To my shame, I nearly missed marking the 25th anniversary of the death of Bill Shankly on the blog. A truly great man whose stock in football seems to grow with each passing year that the pigs at the sponsored trough get fatter and fatter.
I was actually surprised to read in the linked article from the BBC Sports the number of trophies that he won in his time as Liverpool manager.

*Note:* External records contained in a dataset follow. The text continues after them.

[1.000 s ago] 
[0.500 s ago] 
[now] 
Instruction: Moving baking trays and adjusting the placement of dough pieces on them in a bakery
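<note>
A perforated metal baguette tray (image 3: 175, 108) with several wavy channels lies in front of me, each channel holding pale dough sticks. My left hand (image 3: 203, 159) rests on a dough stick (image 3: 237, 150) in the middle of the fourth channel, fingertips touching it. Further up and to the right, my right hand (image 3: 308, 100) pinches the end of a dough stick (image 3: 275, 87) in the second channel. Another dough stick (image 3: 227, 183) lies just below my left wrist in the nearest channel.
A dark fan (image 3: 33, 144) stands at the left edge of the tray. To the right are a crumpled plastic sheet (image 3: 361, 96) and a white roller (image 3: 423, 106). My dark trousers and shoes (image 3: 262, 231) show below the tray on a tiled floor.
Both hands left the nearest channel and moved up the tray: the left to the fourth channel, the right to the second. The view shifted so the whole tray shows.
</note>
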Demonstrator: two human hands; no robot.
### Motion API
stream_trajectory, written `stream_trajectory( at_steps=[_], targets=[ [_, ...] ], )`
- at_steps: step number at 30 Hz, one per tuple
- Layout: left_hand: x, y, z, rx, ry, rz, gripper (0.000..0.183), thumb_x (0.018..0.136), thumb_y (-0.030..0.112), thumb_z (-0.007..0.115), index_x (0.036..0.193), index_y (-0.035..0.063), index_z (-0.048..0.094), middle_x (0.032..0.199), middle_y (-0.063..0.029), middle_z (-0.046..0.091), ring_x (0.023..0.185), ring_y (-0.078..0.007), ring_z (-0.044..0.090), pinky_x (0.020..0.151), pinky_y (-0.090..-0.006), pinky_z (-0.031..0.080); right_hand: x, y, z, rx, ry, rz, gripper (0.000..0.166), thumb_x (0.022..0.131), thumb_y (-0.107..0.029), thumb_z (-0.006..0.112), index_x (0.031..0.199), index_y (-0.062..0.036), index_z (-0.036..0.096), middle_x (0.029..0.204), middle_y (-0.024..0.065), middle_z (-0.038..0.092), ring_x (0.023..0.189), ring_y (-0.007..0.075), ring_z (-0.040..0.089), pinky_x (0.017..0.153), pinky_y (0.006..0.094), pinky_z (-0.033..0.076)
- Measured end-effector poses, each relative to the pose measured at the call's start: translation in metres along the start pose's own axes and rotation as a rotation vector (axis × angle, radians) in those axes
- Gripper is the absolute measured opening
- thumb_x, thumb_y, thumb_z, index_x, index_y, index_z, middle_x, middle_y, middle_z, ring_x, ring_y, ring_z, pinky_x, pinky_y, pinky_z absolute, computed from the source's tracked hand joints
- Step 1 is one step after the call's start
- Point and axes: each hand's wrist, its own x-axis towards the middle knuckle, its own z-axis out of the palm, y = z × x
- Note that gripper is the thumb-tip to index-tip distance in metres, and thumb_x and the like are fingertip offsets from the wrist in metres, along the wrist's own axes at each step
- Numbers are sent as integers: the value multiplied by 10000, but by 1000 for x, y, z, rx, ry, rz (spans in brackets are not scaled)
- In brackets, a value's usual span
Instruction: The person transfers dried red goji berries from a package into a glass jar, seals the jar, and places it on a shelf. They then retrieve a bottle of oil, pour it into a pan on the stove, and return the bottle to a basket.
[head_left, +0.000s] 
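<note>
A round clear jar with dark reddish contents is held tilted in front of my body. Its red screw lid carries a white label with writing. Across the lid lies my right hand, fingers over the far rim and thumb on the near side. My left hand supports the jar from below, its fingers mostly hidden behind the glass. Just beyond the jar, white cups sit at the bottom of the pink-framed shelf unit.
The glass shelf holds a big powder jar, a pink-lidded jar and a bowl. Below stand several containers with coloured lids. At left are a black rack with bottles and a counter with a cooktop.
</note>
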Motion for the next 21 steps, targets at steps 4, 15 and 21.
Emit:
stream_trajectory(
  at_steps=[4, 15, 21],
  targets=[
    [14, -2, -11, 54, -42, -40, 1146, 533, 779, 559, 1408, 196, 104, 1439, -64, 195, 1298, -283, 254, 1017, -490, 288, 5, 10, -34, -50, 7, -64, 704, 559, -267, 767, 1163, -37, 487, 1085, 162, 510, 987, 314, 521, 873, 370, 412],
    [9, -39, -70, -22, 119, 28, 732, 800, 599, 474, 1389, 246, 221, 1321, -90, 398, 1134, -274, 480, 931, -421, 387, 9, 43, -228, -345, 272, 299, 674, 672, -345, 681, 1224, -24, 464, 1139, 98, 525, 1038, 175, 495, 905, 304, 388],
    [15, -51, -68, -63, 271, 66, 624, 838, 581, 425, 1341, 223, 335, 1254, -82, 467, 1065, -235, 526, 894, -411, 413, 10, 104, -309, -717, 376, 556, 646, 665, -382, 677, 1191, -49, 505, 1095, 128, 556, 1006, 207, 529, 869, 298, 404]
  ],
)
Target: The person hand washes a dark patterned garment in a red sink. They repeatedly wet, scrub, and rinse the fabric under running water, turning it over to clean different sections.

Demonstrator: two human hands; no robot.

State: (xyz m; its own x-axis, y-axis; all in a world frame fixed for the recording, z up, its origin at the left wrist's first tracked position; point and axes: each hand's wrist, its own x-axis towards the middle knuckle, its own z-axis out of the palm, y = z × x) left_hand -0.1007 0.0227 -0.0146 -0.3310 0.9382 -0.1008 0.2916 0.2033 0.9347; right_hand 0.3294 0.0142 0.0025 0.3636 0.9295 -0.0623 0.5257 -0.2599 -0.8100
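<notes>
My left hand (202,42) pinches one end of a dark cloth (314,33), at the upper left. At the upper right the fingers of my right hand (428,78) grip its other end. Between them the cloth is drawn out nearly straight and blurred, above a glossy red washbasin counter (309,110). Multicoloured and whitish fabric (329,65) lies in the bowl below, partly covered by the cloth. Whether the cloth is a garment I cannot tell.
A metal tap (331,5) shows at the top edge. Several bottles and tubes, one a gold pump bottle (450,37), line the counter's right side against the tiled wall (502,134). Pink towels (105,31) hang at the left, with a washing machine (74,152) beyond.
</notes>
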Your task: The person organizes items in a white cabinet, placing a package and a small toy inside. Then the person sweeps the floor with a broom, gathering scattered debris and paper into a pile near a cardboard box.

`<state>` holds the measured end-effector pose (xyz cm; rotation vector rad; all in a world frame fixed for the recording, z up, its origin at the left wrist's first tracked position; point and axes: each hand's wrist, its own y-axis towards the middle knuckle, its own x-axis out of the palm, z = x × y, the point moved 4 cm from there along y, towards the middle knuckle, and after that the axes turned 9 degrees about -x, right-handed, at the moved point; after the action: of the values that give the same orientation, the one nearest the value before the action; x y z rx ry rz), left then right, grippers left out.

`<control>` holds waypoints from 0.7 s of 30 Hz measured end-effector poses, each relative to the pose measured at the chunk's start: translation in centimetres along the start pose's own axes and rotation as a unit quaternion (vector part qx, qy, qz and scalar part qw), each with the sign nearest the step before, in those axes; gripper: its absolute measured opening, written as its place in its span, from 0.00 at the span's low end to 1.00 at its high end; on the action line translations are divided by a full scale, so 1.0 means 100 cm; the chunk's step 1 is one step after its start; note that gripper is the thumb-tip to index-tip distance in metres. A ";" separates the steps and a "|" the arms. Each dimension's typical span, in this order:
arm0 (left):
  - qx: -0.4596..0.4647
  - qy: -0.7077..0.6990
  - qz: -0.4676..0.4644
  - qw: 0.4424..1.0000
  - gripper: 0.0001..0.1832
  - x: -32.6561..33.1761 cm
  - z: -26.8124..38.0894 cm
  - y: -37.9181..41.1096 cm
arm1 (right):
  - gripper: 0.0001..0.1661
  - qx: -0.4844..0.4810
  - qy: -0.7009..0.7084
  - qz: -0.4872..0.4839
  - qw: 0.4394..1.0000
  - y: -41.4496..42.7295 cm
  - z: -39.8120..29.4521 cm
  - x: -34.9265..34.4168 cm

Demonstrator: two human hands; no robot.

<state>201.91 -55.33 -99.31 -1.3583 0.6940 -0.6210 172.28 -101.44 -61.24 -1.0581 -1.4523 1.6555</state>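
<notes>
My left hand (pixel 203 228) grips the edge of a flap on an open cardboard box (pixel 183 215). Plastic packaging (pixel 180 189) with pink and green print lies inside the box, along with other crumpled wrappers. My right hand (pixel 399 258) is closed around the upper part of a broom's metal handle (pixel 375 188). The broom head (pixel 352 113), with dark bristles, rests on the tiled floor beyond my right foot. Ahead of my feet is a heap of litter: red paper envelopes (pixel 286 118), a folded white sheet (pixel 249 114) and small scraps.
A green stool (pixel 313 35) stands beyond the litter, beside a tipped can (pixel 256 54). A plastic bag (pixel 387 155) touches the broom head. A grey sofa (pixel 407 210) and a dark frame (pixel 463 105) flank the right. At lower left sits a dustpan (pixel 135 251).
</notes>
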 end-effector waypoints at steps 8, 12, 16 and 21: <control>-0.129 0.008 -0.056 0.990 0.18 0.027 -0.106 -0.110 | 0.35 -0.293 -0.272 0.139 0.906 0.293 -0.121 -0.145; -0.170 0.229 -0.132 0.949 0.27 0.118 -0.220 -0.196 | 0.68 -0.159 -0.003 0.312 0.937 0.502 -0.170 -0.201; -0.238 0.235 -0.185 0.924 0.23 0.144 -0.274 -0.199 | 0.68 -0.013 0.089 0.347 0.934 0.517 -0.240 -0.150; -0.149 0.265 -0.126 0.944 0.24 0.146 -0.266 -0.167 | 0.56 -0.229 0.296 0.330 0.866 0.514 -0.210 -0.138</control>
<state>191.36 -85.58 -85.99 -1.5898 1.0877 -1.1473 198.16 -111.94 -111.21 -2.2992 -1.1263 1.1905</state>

I guess it's a measure and force of his personality that I somehow presumed that he had would have won more than the seven trophies that he did during his 15 year reign at Liverpool - which obviously pales into comparison with the number of trophies that his successor, Bob Paisley, went on to win for Liverpool in a shorter period of time - but rather than that giving off the impression that he was a blowhard, it has to be acknowledged that the Liverpool football club that ruled the roost for about twenty odd years between the mid seventies and early nineties was languishing in the old second division when he took over in '59, and - sparing the jumpers for goalposts Ron Managerisms - whilst Shankly was laying the foundations of the great club that Liverpool was to become he also had to duke it out week in week out with such great managers as Matt Busby, Bill Nicholson, Don Revie, Harry Catterick, Bertie Mee and Joe Mercer. Who did Paisley have to cross swords with? Dave Sexton. Keith Burkenshaw, Gordon Lee, Terry Neill and John Bond. It's not really the same, is it?
As I've probably already my exhausted my stock of Bill Shankly as populist socialist quotes on the blog, I'll settle for this witty Shankly quote from the aforementioned BBC article:
"At the funeral of Everton legend Dixie Dean, he said: "I know this is a sad occasion, but I think Dixie would be amazed to know that even in death he could draw a bigger crowd than Everton can on a Saturday afternoon"."
I think you'll agree that wit like that is a cut above the mean-spirited blandness of Mourinho, Ferguson, Wenger and co?